Stephanie Kaza: Well, Western psychology has many complicated emotional responses that are described there. Despair, rage, frustration. There’s a long list, and we are pretty well trained, those of us interested in emotional literacy, to use those kinds of vocabularies. So, for me, the Buddhist psychology simplifies things, making it a little easier to study personally, and then it allows you to make ethical choices out of those three principles. So, for example, reducing harm. That’s the very first principle. Ahimsa [not to injure] in the Buddhist precepts, and you could see that you might be harming yourself with one of these greed patterns. So, if you want to reduce harm, then it might mean that you choose less alcohol. Or maybe you’re not digesting meat so well, so you might choose to do something with your diet, or perhaps with your transportation choices, or with your social relations. Maybe you need more Green Practice friends to support your choices. So, reducing harm is a never-ending field of opportunity, particularly in our very consumerist, materialist world.

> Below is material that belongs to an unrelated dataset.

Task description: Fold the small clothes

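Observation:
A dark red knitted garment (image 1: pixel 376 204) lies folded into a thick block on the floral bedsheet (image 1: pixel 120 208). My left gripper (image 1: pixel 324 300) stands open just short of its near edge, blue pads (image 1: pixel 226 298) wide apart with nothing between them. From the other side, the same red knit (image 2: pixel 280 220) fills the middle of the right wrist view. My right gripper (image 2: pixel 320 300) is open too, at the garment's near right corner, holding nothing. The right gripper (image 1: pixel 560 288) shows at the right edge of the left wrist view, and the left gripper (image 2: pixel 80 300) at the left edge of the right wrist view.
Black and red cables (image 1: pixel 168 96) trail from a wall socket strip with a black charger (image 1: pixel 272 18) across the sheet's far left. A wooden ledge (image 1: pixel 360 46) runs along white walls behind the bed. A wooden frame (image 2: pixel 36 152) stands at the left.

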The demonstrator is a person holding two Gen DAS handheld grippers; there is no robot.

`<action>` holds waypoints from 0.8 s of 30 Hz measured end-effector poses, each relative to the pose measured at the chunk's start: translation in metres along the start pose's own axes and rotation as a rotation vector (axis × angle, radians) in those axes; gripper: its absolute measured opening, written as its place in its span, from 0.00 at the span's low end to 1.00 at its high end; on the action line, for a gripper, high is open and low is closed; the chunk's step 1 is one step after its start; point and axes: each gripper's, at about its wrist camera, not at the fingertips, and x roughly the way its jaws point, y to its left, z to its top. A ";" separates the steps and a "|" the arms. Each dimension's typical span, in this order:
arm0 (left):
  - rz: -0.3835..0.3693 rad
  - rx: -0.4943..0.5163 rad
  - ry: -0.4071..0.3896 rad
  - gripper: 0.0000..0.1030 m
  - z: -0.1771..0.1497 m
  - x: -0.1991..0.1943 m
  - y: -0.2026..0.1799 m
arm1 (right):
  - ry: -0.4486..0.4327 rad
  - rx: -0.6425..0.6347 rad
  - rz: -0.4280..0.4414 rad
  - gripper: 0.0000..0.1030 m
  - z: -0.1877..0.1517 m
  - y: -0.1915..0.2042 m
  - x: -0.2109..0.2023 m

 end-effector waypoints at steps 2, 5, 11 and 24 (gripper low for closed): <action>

Sandie Sedgbeer: You taught classes on unlearning consumerism. How do we unlearn it?
Stephanie Kaza: Oh, that was so much fun. It was one of my favorite classes, and I based it on a class that I’d heard about called “Unlearning Racism,” and I had the sense that our understanding of race was so powerfully influenced by social forces that it was somewhat parallel in consumerism. So, we tried to do a certain amount of deconstruction, but I based it all on experiential learning. Every week, the students had some little task they had to do – such as to measure their energy use – but the very first exercise sort of put the whole course in relief. I asked the students to make a list of every single thing they owned. They had to list all their hiking and skiing and snowboarding equipment. They had to list all their clothes, their underwear, their T-shirts, their prom dresses, their wigs. They had to list their toiletries. I said, “Don’t forget the kitchen and the bathroom.” Well, by the time they listed all those things and then wrote a very short, reflective essay, their minds were quite opened to how much stuff they had, and how oriented to stuff they were. So, we had a wonderful, wide-reaching, open-ended conversation, but the key to it was non-judgmental. That’s where I brought my Buddhist background into the classroom so the students would know it wasn’t right or wrong, what they had or didn’t have. I wasn’t going to jump on them, and I wasn’t going to allow them to jump on each other, either, because it was just to look, just to see how deeply shaped we are by brand names, by wanting to own something, wanting to participate in a certain activity and get all that stuff. So, my eyes were opened as well. I didn’t say too much, but it was interesting what they did own, and I appreciated most of all their honesty. That’s where we could start. It worked really well with undergraduates because, actually, they don’t own much yet, it’s all in one room – their residence hall room. When I’ve done this with adults, I have to restrict them to one room. I say this will be too overwhelming, so pick your bedroom, or the kitchen, or the living room, and just list everything in that one room. It has the same effect.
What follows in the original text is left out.